▶ _WHAT TO DO_: All of the data below is to be returned unaltered.
▬▬▬▬▬▬▬▬▬▬
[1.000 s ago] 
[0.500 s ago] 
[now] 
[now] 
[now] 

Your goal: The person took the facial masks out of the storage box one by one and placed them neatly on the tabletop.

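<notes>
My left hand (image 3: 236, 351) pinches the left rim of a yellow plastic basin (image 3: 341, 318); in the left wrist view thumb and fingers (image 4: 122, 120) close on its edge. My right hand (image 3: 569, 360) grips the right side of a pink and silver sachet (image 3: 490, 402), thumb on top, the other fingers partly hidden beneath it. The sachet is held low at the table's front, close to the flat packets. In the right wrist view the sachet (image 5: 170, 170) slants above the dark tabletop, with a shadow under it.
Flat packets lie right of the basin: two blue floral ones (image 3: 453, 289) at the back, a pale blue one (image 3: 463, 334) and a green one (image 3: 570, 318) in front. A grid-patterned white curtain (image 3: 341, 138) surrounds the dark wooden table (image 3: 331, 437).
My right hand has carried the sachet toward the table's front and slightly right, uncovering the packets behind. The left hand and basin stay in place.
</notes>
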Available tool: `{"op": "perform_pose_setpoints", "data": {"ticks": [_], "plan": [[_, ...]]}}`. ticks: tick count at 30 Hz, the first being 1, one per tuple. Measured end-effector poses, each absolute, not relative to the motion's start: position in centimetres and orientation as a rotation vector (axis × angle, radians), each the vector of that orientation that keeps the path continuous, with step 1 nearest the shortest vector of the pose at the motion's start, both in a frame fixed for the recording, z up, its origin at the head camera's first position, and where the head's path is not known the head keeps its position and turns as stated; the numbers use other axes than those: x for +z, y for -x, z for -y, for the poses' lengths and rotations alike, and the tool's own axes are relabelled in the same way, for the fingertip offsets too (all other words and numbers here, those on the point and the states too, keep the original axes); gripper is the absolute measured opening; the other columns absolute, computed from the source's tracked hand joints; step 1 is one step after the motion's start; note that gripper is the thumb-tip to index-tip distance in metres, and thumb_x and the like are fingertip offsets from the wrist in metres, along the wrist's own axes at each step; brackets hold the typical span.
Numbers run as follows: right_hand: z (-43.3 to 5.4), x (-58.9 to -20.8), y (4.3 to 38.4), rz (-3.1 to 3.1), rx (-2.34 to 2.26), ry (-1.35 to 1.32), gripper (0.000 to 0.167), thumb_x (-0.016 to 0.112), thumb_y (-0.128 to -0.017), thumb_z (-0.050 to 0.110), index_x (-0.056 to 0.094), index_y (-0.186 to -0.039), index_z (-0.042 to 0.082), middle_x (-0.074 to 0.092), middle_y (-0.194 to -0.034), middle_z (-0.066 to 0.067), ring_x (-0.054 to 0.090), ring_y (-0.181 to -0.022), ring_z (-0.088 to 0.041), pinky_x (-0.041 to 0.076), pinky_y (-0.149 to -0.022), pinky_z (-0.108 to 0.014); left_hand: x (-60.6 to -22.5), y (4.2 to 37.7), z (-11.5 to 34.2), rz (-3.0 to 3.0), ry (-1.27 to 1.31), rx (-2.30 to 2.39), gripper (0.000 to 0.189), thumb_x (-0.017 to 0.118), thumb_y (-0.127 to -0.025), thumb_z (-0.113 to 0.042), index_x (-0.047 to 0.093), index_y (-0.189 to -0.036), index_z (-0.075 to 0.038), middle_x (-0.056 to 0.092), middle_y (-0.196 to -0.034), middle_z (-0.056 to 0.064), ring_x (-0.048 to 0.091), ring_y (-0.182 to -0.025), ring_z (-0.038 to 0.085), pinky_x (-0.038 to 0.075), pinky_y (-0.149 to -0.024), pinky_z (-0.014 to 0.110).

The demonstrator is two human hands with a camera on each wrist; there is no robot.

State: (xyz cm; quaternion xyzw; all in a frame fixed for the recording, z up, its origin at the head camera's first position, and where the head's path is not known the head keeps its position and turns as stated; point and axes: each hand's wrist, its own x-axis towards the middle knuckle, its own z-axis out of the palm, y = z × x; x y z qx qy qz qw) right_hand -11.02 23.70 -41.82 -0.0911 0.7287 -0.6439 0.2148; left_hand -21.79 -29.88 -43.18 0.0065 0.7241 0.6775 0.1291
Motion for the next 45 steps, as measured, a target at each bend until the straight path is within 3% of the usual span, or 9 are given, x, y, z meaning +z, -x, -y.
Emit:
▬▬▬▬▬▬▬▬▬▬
▶ _SOLUTION TO THE PROBLEM_:
[1.000 s ago] 
[0.500 s ago] 
[now] 
[now] 
[now] 

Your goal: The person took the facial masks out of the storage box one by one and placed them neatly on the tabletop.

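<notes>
My left hand (image 3: 236, 351) pinches the left rim of a yellow plastic basin (image 3: 341, 318); in the left wrist view thumb and fingers (image 4: 122, 120) close on its edge. My right hand (image 3: 569, 360) grips the right side of a pink and silver sachet (image 3: 490, 402), thumb on top, the other fingers partly hidden beneath it. The sachet is held low at the table's front, close to the flat packets. In the right wrist view the sachet (image 5: 170, 170) slants above the dark tabletop, with a shadow under it.
Flat packets lie right of the basin: two blue floral ones (image 3: 453, 289) at the back, a pale blue one (image 3: 463, 334) and a green one (image 3: 570, 318) in front. A grid-patterned white curtain (image 3: 341, 138) surrounds the dark wooden table (image 3: 331, 437).
My right hand has carried the sachet toward the table's front and slightly right, uncovering the packets behind. The left hand and basin stay in place.
</notes>
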Available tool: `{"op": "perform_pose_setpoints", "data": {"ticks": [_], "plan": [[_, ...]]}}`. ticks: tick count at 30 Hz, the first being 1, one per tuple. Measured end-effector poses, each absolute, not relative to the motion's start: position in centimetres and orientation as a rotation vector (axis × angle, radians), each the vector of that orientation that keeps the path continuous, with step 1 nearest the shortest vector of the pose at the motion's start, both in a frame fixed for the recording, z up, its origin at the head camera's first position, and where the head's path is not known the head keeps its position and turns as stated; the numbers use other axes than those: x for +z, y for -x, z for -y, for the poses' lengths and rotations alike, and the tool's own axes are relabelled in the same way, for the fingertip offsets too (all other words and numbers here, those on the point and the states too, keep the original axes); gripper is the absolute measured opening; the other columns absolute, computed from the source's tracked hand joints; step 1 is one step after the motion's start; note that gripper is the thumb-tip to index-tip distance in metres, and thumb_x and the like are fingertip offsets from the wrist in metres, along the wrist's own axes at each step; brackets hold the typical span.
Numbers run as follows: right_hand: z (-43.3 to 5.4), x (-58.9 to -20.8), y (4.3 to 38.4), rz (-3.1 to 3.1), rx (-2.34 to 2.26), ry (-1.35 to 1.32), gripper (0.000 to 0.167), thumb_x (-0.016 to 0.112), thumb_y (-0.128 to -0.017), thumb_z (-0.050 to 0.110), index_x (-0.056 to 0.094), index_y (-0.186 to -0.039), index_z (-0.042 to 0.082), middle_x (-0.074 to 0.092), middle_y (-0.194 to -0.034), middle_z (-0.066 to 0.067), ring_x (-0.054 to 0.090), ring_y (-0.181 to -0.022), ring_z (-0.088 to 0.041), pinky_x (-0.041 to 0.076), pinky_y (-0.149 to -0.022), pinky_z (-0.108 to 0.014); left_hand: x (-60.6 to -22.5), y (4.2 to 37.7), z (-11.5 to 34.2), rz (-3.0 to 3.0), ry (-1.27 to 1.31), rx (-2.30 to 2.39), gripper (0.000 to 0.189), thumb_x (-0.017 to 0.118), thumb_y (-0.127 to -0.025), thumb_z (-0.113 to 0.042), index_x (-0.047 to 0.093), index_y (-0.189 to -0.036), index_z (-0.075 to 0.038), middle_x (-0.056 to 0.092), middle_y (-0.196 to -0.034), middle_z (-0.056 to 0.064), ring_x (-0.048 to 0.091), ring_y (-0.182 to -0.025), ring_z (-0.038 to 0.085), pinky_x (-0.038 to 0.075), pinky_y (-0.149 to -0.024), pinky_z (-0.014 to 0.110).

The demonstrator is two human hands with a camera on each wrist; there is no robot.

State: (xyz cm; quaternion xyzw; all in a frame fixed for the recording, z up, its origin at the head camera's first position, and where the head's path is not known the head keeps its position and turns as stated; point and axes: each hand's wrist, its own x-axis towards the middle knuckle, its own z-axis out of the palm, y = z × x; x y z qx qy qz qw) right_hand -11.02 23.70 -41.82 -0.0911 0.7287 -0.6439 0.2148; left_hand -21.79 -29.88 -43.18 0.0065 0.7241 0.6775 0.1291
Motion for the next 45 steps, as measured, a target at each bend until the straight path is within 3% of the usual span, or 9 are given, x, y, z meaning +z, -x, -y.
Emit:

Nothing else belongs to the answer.